Сиддхартха нагнулся, поднял с земли камень и взвесил его на ладони.
– Смотри, – молвил он, играя своей находкой, – вот камень, и спустя определенное время он, пожалуй, станет землей, а из земли станет растение, или зверь, или человек. Раньше я бы сказал: «Камень, он и есть камень, он не имеет ценности, принадлежит миру Майи, поскольку же в круговороте перерождений он может стать человеком и разумом, я и ему оказываю уважение». Пожалуй, так бы я думал раньше. Сегодня, однако, я думаю: это сразу и камень, и зверь, и божество, и Будда, я почитаю и люблю его не потому, что он когда-нибудь станет тем-то или тем-то, а потому, что он уже давным-давно, извечно всем этим является… и как раз за то, что он камень, что сегодня и сейчас представляется мне камнем, как раз за это я и люблю его, и вижу значение и смысл в каждой его прожилке и вмятинке, в серых и желтых пятнах, в твердости, в звуке, который он издает, когда я его простукиваю, в сухости или влажности его поверхности. Есть камни, на ощупь схожие с маслом или мылом, и другие – словно листва, и третьи – шершавые, как песок, каждый неповторим и на свой лад произносит молитвенное
Молча слушал Говинда.
– Зачем ты сказал мне вот это все о камне? – робко спросил он после паузы.

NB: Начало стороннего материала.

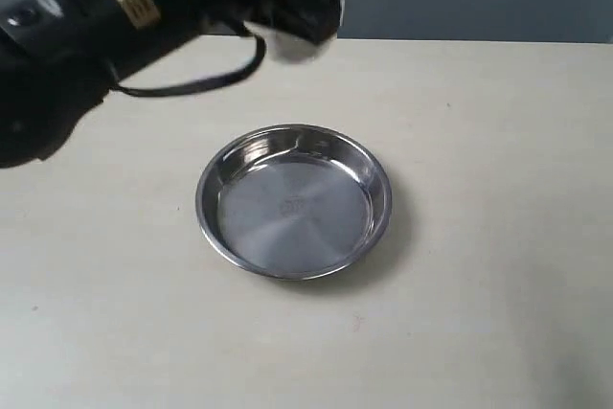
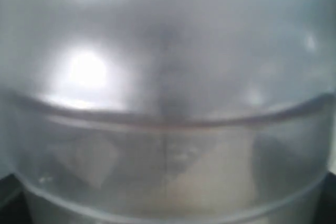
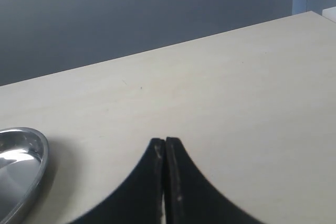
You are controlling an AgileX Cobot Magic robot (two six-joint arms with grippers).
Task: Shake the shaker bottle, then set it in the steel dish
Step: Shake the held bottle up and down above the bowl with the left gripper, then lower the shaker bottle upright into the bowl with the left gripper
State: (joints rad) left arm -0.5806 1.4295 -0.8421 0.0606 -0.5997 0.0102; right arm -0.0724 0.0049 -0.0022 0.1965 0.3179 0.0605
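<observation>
Plastic shaker bottle, clear and frosted, fills the whole left wrist view, with something tan showing faintly low inside. From the outside camera it's just a pale blur under the black left arm, up over the far edge of the pale counter. The left jaws are hidden, but they look clamped on it. The round shiny steel dish sits mid-counter, well apart from the bottle. The right jaws are pressed together near the dish rim.
</observation>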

– Так вышло нечаянно. Или, быть может, я имел в виду, что люблю и этот камень, и эту реку, и вообще все перемены, которые мы наблюдаем и у которых способны учиться. Я могу любить камень, Говинда, и дерево, и кусок коры. Это предметы, а предметы можно любить. Слова же я любить не могу. Вот почему проповеди и наставления для меня не годятся, в них нет ни твердости, ни мягкости, ни красок, ни граней, ни запаха, ни вкуса – ничего нет, кроме слов! Быть может, именно это и мешает тебе обрести мир, быть может, все дело именно в многословье. Ведь избавление и добродетель, сансара и нирвана тоже всего лишь слова, Говинда. Нет предмета под названьем «нирвана»; есть только слово «нирвана».

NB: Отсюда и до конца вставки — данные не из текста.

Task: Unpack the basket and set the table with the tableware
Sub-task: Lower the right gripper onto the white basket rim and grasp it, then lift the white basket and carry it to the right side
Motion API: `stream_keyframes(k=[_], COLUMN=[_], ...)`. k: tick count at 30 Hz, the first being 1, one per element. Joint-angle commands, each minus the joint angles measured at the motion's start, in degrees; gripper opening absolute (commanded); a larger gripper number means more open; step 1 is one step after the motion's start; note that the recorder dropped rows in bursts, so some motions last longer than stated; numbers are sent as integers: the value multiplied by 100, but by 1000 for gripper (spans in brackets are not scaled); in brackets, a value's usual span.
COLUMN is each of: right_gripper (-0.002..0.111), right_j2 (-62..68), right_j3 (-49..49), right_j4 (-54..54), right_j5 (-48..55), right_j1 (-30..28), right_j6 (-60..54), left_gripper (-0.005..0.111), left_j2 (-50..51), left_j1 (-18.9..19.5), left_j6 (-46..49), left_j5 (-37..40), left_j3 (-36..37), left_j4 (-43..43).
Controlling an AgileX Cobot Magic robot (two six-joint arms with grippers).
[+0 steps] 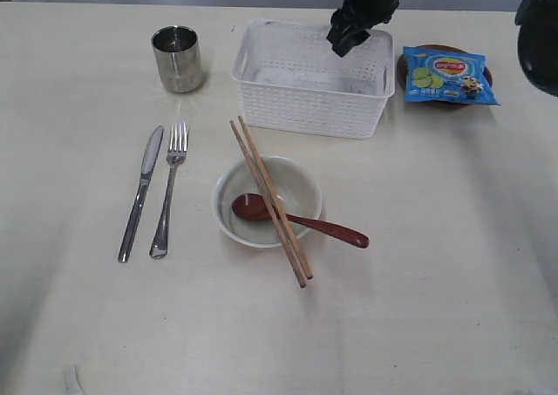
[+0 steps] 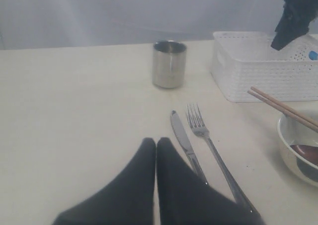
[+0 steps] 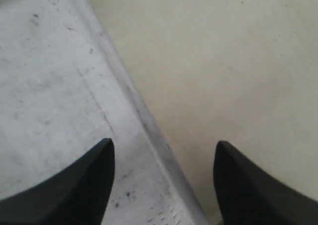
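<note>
The pincer [image 3: 161, 178] is standing wide open. One tip is hanging over the basket [image 3: 49, 86], the other over the table [image 3: 223, 61], with the basket's edge between them.

- On the blue glossy plastic snack packet [image 1: 449, 75], lying just to the right of the right hand [image 1: 346, 43], a round yellow-and-red brand logo sits in the upper middle. Its lettering is too small and blurred to read.
- The rest of the print on that packet is also too small to make out.
- Nothing else in any view carries legible text, numbers or signs.
</note>
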Motion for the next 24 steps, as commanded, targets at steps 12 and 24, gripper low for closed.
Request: stream_keyframes(k=[12, 24], right_gripper=[-1, -1], right_j2=[-1327, -1734], right_j3=[-35, 1553], right_j4=[-425, -426], right_j5=[-445, 69], right_j1=[-963, -3461], right_j6=[1451, 2384], left_gripper=[0, 0], left_j2=[-19, -19], left_j1=[-33, -33], left_j6=[0, 0], left_j5=[-10, -10], left_j3=[18, 18], left_j4=[15, 15])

– Нирвана – это не только слово, – сказал Говинда. – Это мысль.
А Сиддхартха продолжал:
– Мысль? Что ж, возможно. Дорогой мой, признаться, я не провожу различия между мыслями и словами. Откровенно говоря, мысли я тоже ставлю не очень высоко. Мне куда важнее предметы. К примеру, здесь, на этом перевозе, моим предшественником и учителем был один человек, святой, так вот он много лет попросту верил в реку, и больше ни во что. Он заметил, что река говорит с ним, и стал учиться у нее, она воспитывала его и наставляла; эта река казалась ему божеством, долгие годы он знать не знал, что любой ветерок, любое облачко, любая птаха, любой жучок не менее божественны, и знают столь же много, и могут столь же многому научить, как и досточтимая река. Но когда этот святой ушел в леса, он знал все, знал больше тебя и меня, без наставников, без книг, оттого лишь, что верил в реку.